To use the phase vocoder, set the number of Bands to the number of filter-oscillator pairs one would like to use. A large number of bands will give one better frequency resolution, a small number of bands will give one better time resolution. The Window menu allows one to chose different pre-FFT windows for different filtering characteristics. Only the Hamming, von Hann and Kaiser will give good results (the others are there only because I wanted to use a single menu throughout the program for all window selection). The Overlap setting adjusts the size of the filter window (relative to the number of filter bands) for analysis and synthesis and thus, the sharpness of the filter. A large setting (4x) will give the sharpest filter. A sharper filter will differentiate better between frequencies which are between bands, but responds to amplitude changes slower. Click the Time Scale button for time scaling, Pitch Scale for pitch scaling. Type the scale factor in the Scale box. Click on the word Scale (a pop-up menu) to specify time scaling by the length desired, or pitch scaling by equal tempered semitones. If one wants the time expansion factor or the pitch transposition factor to change during processing, click the Scaling Function box, and the Draw Function... button. This will bring up the Draw Function dialog, which is described below.

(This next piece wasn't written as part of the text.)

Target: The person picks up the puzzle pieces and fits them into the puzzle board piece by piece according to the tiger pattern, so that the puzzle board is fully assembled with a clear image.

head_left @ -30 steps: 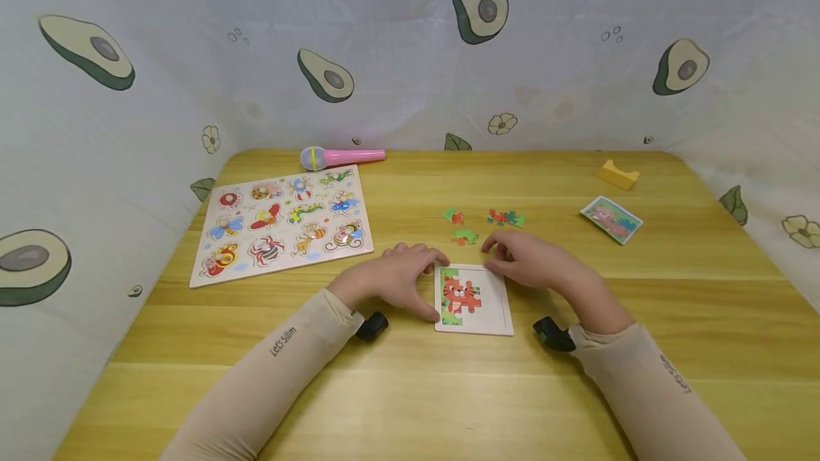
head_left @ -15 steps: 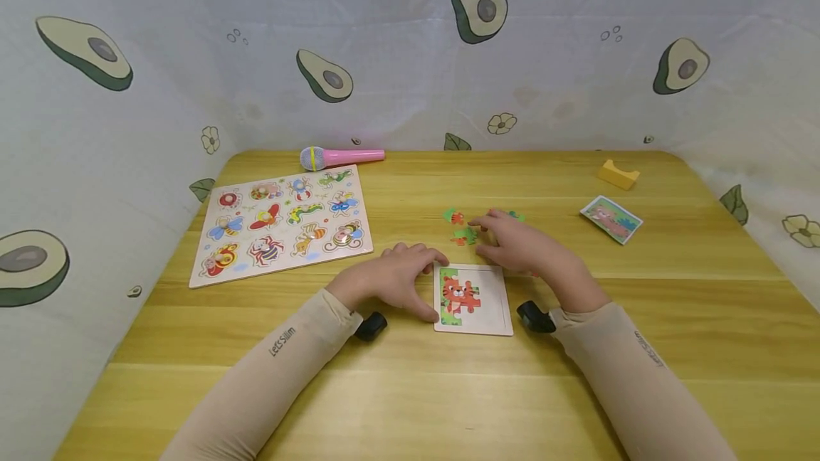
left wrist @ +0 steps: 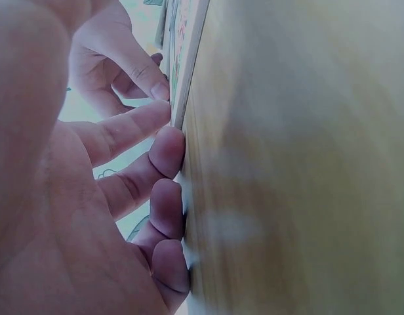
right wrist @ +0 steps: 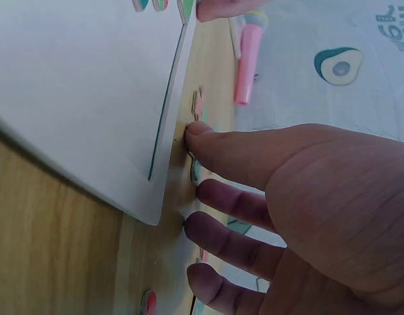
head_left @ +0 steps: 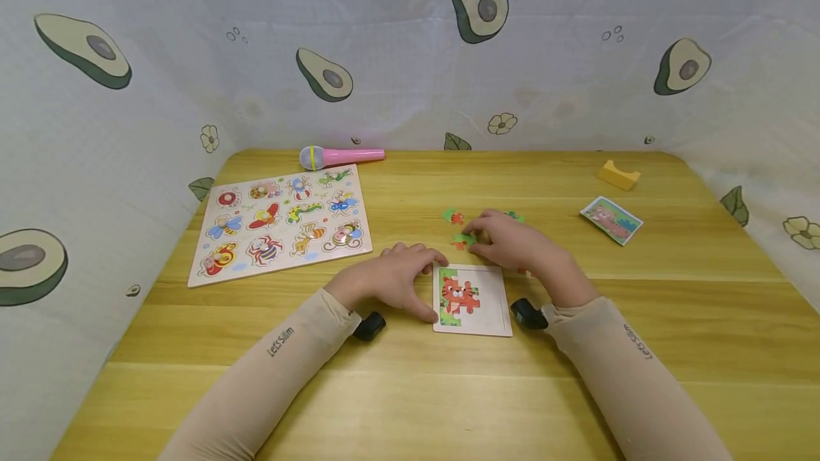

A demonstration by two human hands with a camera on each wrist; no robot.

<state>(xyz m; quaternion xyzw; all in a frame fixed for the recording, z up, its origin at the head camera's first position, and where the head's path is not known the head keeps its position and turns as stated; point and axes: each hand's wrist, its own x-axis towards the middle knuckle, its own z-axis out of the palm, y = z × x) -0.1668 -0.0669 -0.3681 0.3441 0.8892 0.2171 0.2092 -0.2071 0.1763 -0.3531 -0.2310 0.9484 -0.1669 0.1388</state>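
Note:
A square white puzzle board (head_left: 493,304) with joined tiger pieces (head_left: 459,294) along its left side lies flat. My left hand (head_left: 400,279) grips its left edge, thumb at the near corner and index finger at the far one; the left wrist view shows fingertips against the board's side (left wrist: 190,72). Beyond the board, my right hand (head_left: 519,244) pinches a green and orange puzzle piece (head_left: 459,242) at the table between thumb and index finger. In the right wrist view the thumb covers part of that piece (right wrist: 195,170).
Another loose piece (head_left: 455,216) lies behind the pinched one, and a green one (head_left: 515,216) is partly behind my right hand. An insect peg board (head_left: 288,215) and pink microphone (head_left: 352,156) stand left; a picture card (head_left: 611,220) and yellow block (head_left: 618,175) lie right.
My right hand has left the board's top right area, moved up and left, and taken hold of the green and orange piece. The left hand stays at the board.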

Resynthesis Gating performs a simple spectral gate which lets only some of the spectral data through. If a band is below the Minimum Amplitude it is not let through. Threshold Under Max. cuts off all bands which are lower than the threshold below the peak band in a given block of samples. So if the peak band has an amplitude of -7 dB and Threshold Under Max. is set to -40 dB, all bands below -47 dB will be cut off.

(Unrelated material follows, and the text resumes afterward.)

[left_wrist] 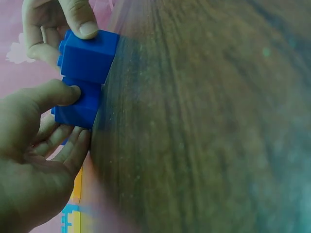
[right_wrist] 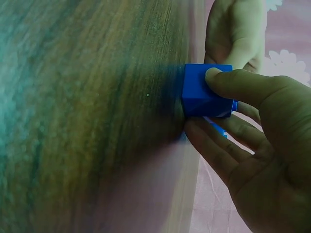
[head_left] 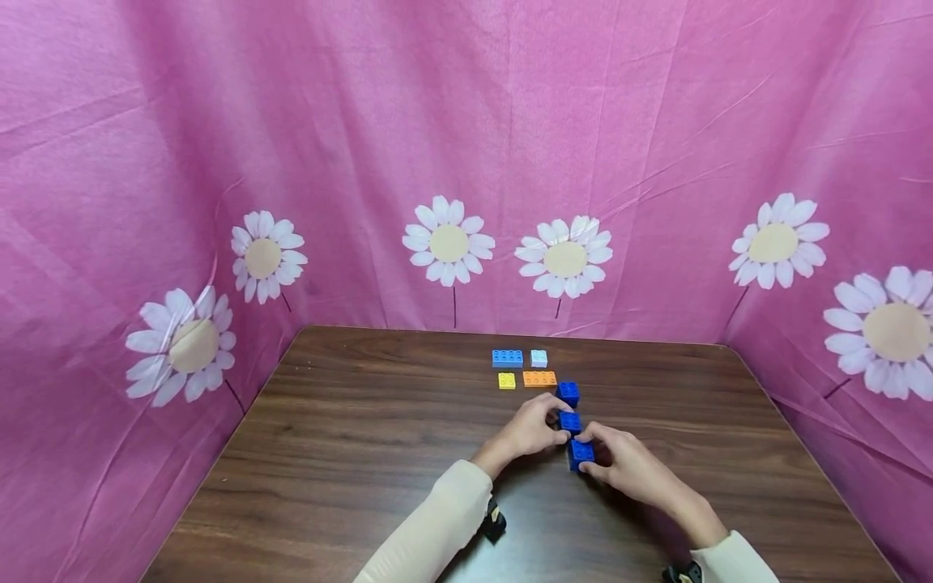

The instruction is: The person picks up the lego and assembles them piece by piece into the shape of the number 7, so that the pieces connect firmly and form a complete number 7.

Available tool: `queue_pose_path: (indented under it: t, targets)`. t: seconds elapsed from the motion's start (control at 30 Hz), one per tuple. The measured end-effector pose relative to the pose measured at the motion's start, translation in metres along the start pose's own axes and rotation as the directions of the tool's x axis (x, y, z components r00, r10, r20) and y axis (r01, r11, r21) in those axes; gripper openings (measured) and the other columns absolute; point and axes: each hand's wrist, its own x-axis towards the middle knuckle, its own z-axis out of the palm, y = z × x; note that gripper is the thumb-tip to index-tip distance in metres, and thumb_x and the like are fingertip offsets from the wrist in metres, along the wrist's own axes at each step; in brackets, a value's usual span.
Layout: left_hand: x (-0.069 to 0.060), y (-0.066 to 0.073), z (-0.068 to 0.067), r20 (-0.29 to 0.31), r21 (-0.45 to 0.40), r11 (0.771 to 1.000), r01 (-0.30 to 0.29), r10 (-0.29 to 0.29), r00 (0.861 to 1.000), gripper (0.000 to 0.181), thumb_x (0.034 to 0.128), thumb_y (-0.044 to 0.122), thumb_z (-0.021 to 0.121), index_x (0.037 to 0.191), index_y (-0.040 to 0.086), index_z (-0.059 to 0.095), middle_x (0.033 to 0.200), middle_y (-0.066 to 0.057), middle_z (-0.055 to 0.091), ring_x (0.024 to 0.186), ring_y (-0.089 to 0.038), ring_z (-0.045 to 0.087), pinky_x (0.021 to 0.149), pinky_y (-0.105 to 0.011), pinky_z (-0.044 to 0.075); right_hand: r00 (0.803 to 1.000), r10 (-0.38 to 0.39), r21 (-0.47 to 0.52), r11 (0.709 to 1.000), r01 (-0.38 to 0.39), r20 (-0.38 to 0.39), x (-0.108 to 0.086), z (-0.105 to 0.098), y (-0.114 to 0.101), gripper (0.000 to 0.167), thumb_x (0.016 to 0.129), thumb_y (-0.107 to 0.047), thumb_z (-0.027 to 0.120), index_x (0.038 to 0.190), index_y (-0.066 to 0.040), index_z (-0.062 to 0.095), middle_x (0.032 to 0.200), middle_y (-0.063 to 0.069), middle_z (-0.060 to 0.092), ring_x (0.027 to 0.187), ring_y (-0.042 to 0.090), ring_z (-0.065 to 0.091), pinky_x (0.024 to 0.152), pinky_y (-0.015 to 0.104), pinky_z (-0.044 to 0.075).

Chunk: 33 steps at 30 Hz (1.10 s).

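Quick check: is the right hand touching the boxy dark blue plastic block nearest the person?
Touching. The right wrist view shows it: the right hand's thumb lies against the boxy dark blue plastic block, with no gap.

1. No words, names or brands to read.
2. No numbers or signs to read.
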Motion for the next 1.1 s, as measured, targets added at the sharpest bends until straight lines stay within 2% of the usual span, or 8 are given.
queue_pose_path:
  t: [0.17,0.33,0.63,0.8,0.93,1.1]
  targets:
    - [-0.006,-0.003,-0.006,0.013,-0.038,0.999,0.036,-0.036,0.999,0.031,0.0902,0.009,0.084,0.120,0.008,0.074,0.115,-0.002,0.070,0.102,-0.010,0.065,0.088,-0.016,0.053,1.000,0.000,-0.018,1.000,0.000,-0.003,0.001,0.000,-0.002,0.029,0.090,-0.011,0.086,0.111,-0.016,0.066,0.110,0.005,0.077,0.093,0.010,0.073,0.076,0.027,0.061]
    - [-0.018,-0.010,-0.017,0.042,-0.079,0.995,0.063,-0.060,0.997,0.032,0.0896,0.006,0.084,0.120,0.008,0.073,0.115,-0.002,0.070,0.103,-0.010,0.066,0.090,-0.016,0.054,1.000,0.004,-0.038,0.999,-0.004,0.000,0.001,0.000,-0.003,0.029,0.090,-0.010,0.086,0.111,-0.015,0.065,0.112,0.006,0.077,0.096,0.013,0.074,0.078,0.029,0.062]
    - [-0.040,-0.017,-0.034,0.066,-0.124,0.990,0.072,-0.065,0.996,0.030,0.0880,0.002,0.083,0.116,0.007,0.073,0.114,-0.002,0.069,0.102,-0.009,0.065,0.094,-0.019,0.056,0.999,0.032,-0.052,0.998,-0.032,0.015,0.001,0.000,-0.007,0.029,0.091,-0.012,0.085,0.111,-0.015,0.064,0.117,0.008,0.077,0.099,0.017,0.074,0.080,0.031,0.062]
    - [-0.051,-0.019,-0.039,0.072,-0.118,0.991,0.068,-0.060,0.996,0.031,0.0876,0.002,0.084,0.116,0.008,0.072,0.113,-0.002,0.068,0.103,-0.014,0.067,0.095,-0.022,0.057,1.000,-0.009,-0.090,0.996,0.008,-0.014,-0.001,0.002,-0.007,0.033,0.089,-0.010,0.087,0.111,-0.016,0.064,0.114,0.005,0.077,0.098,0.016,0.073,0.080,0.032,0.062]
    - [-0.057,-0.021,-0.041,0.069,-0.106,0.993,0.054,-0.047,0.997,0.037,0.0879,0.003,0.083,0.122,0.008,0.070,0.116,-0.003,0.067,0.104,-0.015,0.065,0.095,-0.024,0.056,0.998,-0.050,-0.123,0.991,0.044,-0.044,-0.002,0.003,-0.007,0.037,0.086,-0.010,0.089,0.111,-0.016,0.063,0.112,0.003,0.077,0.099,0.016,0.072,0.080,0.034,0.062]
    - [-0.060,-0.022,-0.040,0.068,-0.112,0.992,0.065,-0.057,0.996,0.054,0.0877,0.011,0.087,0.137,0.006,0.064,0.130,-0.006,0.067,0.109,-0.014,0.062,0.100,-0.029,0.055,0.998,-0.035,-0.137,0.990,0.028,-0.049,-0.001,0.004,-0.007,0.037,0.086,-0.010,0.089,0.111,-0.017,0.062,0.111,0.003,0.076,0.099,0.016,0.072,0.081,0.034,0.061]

soundhack doc top, table of contents

(Command - D) Spectral Dynamics...

This process performs standard dynamics processing (gating, ducking, expansion, compression) on each spectral band individually. It has individual threshold detection for each band, so that one band could have the dynamics process active, while another is inactive. The process can be limited to affect only a specific frequency range. One can select whether to affect sounds which are above the threshold or sounds which are below the threshold. The threshold level can be set to one value for all bands, or it can be set to a different value for each band by reading in and analyzing a soundfile. This soundfile's amplitude spectrum is used for the thresholds for each band. This is especially useful if there is a sound that one wants to emphasize or deemphasize (hiss or hum).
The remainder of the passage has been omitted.